Requirement:
The reply should contain every line of the data, repeated exactly, and no pictures.

Data section:
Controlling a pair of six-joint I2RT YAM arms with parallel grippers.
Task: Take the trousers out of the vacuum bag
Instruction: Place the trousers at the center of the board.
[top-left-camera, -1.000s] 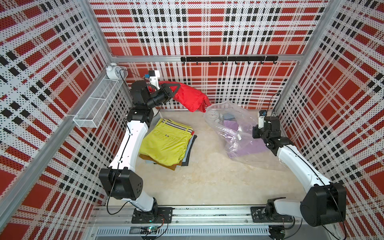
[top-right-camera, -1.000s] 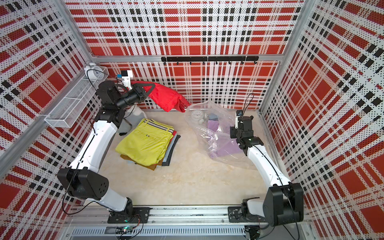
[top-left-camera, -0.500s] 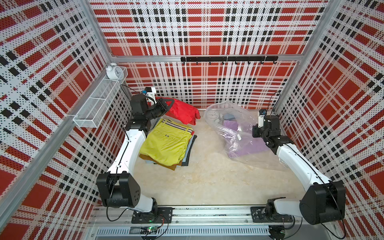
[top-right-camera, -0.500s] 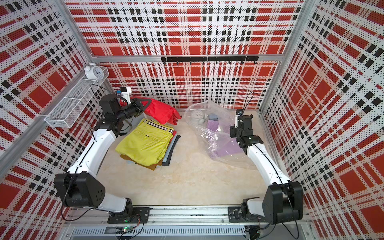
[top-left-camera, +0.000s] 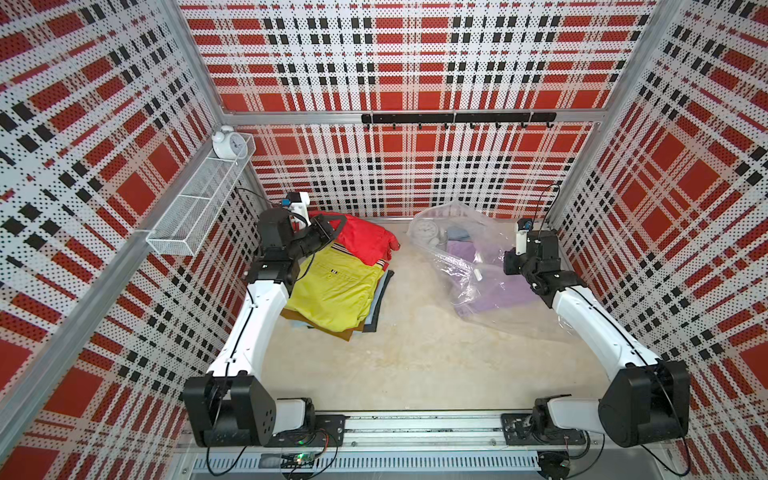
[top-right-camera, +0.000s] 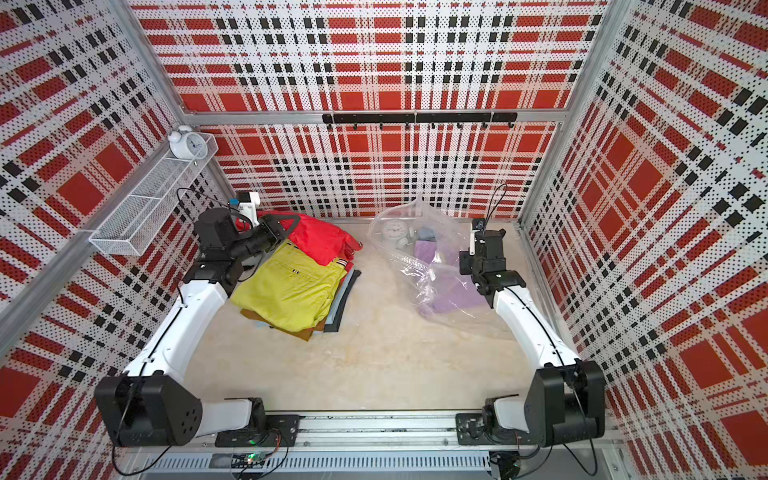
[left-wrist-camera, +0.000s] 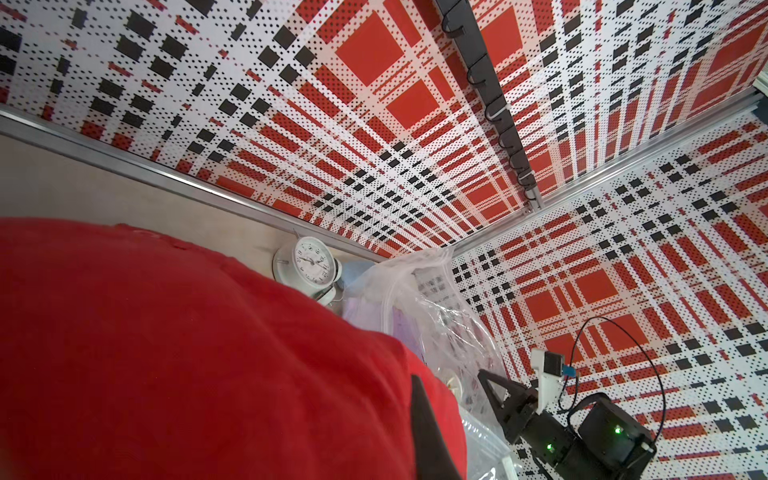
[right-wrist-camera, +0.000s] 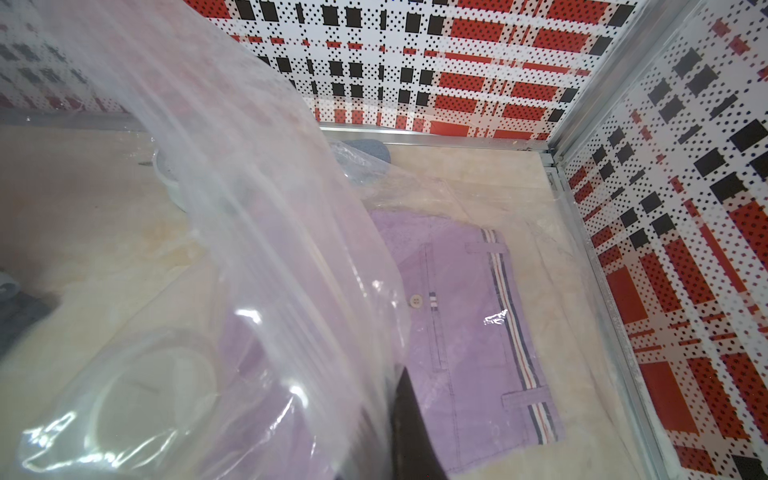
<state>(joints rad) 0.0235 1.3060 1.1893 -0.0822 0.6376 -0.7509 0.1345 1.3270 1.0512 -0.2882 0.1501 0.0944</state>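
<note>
Shows the red trousers (top-left-camera: 361, 241), aloft 1 s ago, now lowered onto the far end of the stack over the yellow-green trousers (top-left-camera: 336, 291) — pinched yet by the left pincer (top-left-camera: 330, 226). Shows also the right pincer (top-left-camera: 510, 268) pressed together on the vacuum bag (top-left-camera: 465, 266), unmoved. Leaves the lilac trousers (right-wrist-camera: 469, 316) inside, on the worktop (top-left-camera: 415, 353) — release likely due next.

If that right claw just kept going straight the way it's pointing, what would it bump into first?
The right gripper is shut on the vacuum bag, so the clear plastic comes first; right behind it, probably the lilac trousers lying inside. Depth is hard to judge.
</note>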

Exercise result:
Controlling a pair of six-joint I2RT YAM arms with parallel grippers.
Task: Take the trousers out of the vacuum bag
Instruction: Place the trousers at the center of the board.
[top-left-camera, -1.000s] 
[top-right-camera, -1.000s] 
[top-left-camera, -0.500s] 
[top-right-camera, -0.500s] 
[top-left-camera, +0.000s] 
[top-right-camera, +0.000s] 
[left-wrist-camera, +0.000s] 
[right-wrist-camera, +0.000s] 
<state>(joints rad) 0.0235 1.3060 1.1893 -0.0822 0.6376 -0.7509 0.1345 1.3270 1.0512 -0.2882 0.1501 0.0944</state>
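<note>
Shows the red trousers (top-left-camera: 361, 241), aloft 1 s ago, now lowered onto the far end of the stack over the yellow-green trousers (top-left-camera: 336, 291) — pinched yet by the left pincer (top-left-camera: 330, 226). Shows also the right pincer (top-left-camera: 510, 268) pressed together on the vacuum bag (top-left-camera: 465, 266), unmoved. Leaves the lilac trousers (right-wrist-camera: 469, 316) inside, on the worktop (top-left-camera: 415, 353) — release likely due next.

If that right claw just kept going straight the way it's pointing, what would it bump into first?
The right gripper is shut on the vacuum bag, so the clear plastic comes first; right behind it, probably the lilac trousers lying inside. Depth is hard to judge.
</note>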

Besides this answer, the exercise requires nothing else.